Upon writing this, I thought about how to rejoice as Reba and Pilate did. I thought back to Philadelphia, October 2015,  hooks walked herself into a crowed room of feminists. All of us with sap drenched lips, salivating for her soul cries. We came to her to get good and alive. I wondered if she grew up eating poke salad and carrying a switchblade in her bra, even to church. I wondered if she had visions of being an astronaut and touching the moon with the palms of her feet. I wondered what she wished she had or what she was most insecure about. She was an echo of a woman, dressed in what could have been blood. She confessed poems, holding centuries in her wrists. Seeing through the riddles, a feminie memory arose from the waters of distant shores. This Black woman poet, removing illusions, leading us through a collective unmasking. She scattered herself over the evening walls, she cleansed us all. hooks showed us what we do when we get together. 


And the water rises. 

The night I read Sisters Of The Yam for the first time the moon ate me whole.  It wrapped me inside a fluid holiness of spirits. The ancestors bound us together. I swallowed, got in touch, sang songs full of love. Blackblackblack blackkk black blackBLACK, moving the flesh slowly, praying the word would take me everywhere.

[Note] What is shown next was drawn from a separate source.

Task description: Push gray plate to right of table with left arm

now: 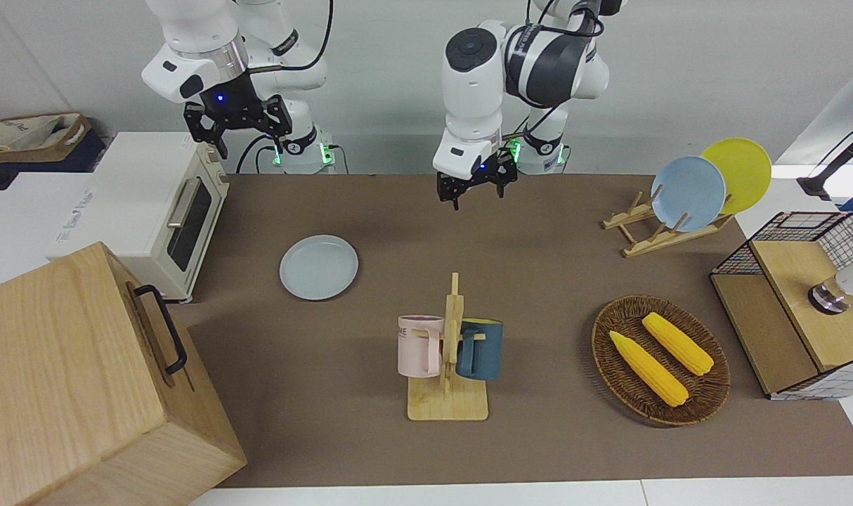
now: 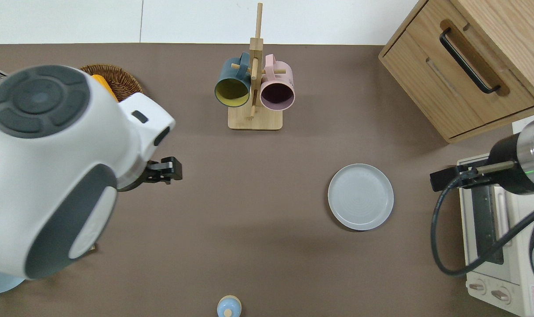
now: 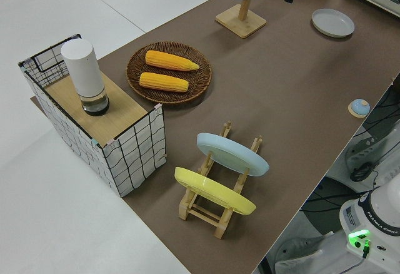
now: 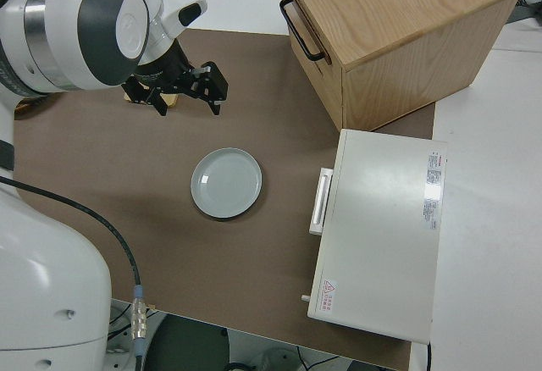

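The gray plate point(image 1: 319, 267) lies flat on the brown surface point(image 1: 539, 267) toward the right arm's end, just beside the white toaster oven point(image 1: 161, 211) and nearer to the robots than the wooden drawer cabinet point(image 1: 82, 379) at that end's corner. The left gripper point(image 1: 474, 184) hangs in the air over bare surface near the middle, well apart from the plate — its jaws stand apart and hold nothing. In the overhead view the left arm point(image 2: 51, 171) hides most of the gripper and of the corn basket point(image 2: 113, 79). The right arm is parked; its jaws point(image 1: 237, 123) look spread — nothing between them.
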Controlling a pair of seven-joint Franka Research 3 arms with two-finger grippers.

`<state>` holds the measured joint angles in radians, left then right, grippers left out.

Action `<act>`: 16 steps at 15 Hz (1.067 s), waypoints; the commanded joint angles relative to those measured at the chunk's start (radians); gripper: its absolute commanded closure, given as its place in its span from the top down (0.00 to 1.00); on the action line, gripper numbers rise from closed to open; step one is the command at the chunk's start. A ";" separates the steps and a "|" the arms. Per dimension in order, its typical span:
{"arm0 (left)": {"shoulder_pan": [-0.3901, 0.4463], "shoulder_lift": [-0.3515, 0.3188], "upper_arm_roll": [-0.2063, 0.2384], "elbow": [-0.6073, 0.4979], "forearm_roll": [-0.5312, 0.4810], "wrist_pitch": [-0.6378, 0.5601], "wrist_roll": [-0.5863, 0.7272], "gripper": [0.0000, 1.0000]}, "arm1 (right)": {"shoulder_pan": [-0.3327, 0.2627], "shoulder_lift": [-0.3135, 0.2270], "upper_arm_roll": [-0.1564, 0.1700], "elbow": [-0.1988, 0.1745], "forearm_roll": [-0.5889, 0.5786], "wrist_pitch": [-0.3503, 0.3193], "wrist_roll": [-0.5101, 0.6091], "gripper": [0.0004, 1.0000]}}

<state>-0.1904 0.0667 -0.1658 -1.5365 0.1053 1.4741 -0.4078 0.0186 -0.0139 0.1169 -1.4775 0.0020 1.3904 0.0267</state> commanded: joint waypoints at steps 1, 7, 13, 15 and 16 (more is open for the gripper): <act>0.129 -0.060 -0.009 -0.039 -0.024 -0.024 0.194 0.99 | -0.020 -0.003 0.013 0.008 0.010 -0.014 0.002 0.98; 0.354 -0.185 -0.008 -0.125 -0.107 -0.040 0.466 0.99 | -0.020 -0.003 0.015 0.008 0.010 -0.014 0.002 0.98; 0.404 -0.263 0.018 -0.263 -0.130 0.023 0.589 0.99 | -0.020 -0.003 0.015 0.008 0.010 -0.014 0.002 0.98; 0.393 -0.310 0.017 -0.333 -0.130 0.075 0.589 1.00 | -0.020 -0.003 0.013 0.008 0.010 -0.014 0.001 0.98; 0.390 -0.335 0.017 -0.374 -0.137 0.106 0.589 1.00 | -0.020 -0.003 0.015 0.008 0.010 -0.014 0.002 0.98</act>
<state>0.2045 -0.1571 -0.1486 -1.7534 -0.0085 1.4795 0.1609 0.0186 -0.0139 0.1169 -1.4775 0.0020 1.3904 0.0267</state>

Rather than drifting from home — she seemed always to be writing toward it. Her words redeemed me to sift through the dust and reclaim my own;  like how as a child it was inside of my grandmother's mouth. Detroit summers laughing into the clouds I called home. Once or twice it was Black women under the light of the moon running hands over every surface until we were raw and smelt of each other’s home countries. And then there was the bellybutton of the boy with the white mama. On that night, it became hooks reminding me of all the unlived lives in my veins. It was her who consoled me when the cancer came back. When grandma taught me to store all our memories behind my torso. With my tongue against the rigid caverns of my teeth, I heard her talk to God, asking for the light to spill over the things that ain’t been seen or the somethings that ain’t been born yet. She showed us the way to the moon, etched gently in amen over the clouds. She gave us the tickle. She brought us the poetry from the everyday kinfolk, wrapped in liquid, pulsing indefinitely, rendering every morsel with delight. She gave us the explosion. 


And the water rises. 


I just came from visiting her in the clouds, and now I am here, waiting for my land legs to kick in again. As I open my arms…. turn my palms up…. to be redeemed. I yearn for her, even with all the life drained from her body, I yearn for her to continue to point my hips toward home. She may not come when you call, but she will always come on time. 


And the water overflows.


Doriana Diaz. She Will Always Come on Time, is a personal testimony and exploration in homage to the writer, prophet, and alchemist bell hooks 


Doriana Diaz is a storyteller, shapeshifter, and sensitive spirit rooted in Philadelphia's soulful rhythms. Her words have appeared in platforms such as; 

Nappy Head Club, Black Women Radicals, GROW/N mag, allherwords, SYLA studio, We Heal Too, a.20 mag, Saddie Baddies, Black Girl Magik, The Kraal, and many more! Her writing is an exploration of cultural agency, archival documentation, and rhythms of resistance and expansion.